Motivators and barriers for older adults starting an exercise program and sticking with it
On September 22, 2015 CHHM and Dr. Steve Robinovitch hosted Dr. Helen Hawley-Hague to share her latest work on how to get older adults to start an exercise program and stick with it.
Her key finding in a nutshell: Attitude is everything
You can view Dr. Hawley-Hague's full lecture:
And yet older adults and the people who care about them are the best people to identify the barriers and solutions for starting an exercise program.
BARRIERS TO STARTING AN EXERCISE PROGRAM
"There’s nothing wrong with me...I’m all right just doing my housework” (Female, aged 66). This is related to identity and not relating to the need to be a part of a regular exercise program.
“Are you sure this is doing you good mum? Sit down, put your feet up” (Female, aged 53). Sometimes exercise efforts can be undermined by family members who think exercise might be dangerous and that moving is risky.
“I think the word exercise puts older people off full stop!…they see movement as having a sense and a purpose, exercise is something that you just want me to do” (Female, aged 48). In this case the participant felt that exercise was being foisted upon her.
“You go into a leisure centre, it can be quite big, quite intimidating, you get the person on reception who’s not really interested…” (Female, aged 48). Sometimes the setting itself can be a barrier if the person doesn't feel comfortable there.
Older adults also identified reasons why they wanted to start exercising.
REASONS TO START
“You’ve got to sit there and wait for someone to help you get dressed, make you a cup of tea, feed you…and it’s that look of, horror really on their face” (Female, aged 48). This person identified fears about being able to take care of herself.

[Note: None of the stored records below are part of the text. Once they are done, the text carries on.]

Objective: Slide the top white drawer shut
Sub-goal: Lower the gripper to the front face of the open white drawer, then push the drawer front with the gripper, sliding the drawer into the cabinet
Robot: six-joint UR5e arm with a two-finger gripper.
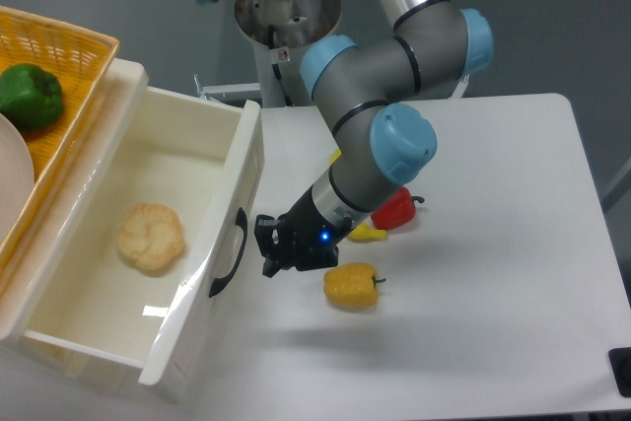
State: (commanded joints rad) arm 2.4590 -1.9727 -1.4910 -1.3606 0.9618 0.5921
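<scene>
The top white drawer (118, 273) stands pulled far out at the left, with a pale bread roll (151, 237) lying inside it. Its front panel (219, 244) carries a curved black handle (230, 252). My gripper (268, 246) points left at that panel, a short way right of the handle and not touching it. The black fingers look close together with nothing between them, but the angle hides the gap.
A yellow pepper (351, 285) lies on the table just right of the gripper. A red pepper (396, 208) and a banana (367, 234) lie partly behind the arm. A yellow wicker basket (69, 56) holding a green pepper (30, 96) sits on top at the far left.
</scene>
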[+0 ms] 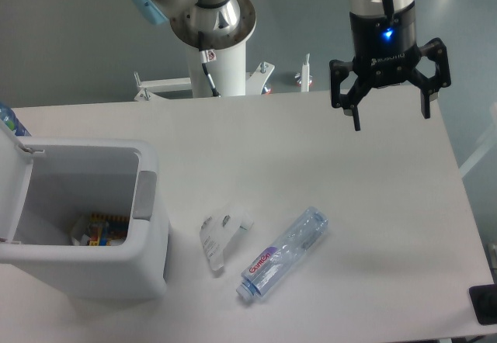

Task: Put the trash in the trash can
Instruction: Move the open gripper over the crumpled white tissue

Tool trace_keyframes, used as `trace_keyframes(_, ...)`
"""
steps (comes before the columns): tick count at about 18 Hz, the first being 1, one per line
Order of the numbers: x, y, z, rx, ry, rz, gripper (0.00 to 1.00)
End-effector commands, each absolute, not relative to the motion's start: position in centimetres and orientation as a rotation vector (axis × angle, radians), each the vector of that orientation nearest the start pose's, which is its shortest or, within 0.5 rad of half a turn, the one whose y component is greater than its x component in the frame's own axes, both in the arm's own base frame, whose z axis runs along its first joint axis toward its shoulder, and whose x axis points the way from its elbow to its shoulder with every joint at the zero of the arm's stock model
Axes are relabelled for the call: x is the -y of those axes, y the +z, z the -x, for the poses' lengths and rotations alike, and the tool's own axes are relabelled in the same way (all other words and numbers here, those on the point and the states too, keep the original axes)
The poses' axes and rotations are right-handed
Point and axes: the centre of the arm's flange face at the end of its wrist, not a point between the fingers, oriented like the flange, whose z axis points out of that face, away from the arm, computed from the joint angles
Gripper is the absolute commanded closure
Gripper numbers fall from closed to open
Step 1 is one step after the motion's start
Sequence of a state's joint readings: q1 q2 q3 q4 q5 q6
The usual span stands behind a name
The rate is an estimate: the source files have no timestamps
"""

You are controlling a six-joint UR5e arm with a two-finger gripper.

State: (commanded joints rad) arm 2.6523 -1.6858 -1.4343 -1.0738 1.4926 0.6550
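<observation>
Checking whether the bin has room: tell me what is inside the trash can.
The trash can is open; some colourful rubbish lies at its bottom. Its near wall hides the rest of the floor.

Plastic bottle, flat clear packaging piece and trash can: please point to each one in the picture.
Plastic bottle [282,254]: fixed camera view, on the middle of its clear body.
Flat clear packaging piece [220,234]: fixed camera view, on its centre.
Trash can [146,195]: fixed camera view, on the grey tab of its rim.

table [233,141] — white, bare centre | black object [483,304] — table's right edge | blue-capped item [9,119] — far left
</observation>
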Motion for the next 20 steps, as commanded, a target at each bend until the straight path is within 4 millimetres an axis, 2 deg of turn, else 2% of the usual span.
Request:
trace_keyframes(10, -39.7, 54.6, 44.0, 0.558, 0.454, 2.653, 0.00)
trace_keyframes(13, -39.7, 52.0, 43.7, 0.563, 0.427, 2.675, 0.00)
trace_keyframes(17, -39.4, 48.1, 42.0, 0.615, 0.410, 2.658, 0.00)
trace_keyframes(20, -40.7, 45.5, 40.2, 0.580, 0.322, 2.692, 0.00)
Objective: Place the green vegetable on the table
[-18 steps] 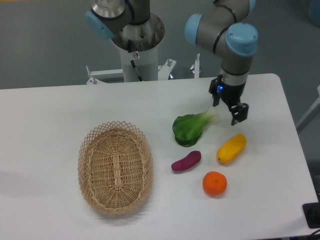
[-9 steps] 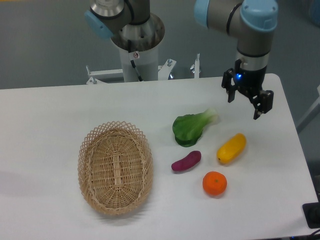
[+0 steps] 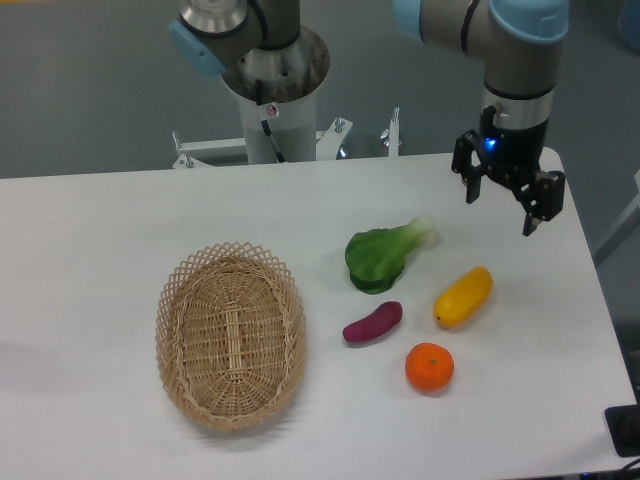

“I have a gentleman at the moment who I am trying to get in the Parkinson’s healthy bones class, and both his daughters are going to go with him” (Female, aged 38, Physiotherapist). This physiotherapist found that a support network can be powerful in getting people to start exercising.
“She said you know what my blood pressure is, you know what tablets I take, you know what’s wrong with me, therefore I feel confident to come here” (Female, aged 53). Fears of starting an exercise program can sometimes be allayed when the participant feels that his or her healthcare provider supports exercise.
GENERAL GUIDELINES FOR SUCCESS
Dr. Hawley-Hague found some generalizations that contribute to the success of an exercise program, particularly in a Rec Centre setting.
- Emphasis on social benefits of classes
- Establish links between rehabilitation services and community exercise provision. Continuity of delivery.
- All instructors should undertake motivational training.
- Engagement of family, friends and health professionals.
- Goal setting and assessments
- Use of experienced instructor.
- Personal touch
- Observation of range of classes with range of participants
Dr. Hawley-Hague is Gerontologist and Scientific Coordinator for ProFouND: The Prevention of Falls Network for Dissemination in the UK and a world leader in falls prevention, behaviour change, and attitudes towards technology. She is a world leader in preventing falls and investigating the motivators and barriers to older adults and exercise. Her work looks at how the Theory of Planned Behaviour influences the Individual and Environmental Factors that contribute to exercise plus the characteristics of individual programs that might contribute to exercise adherence.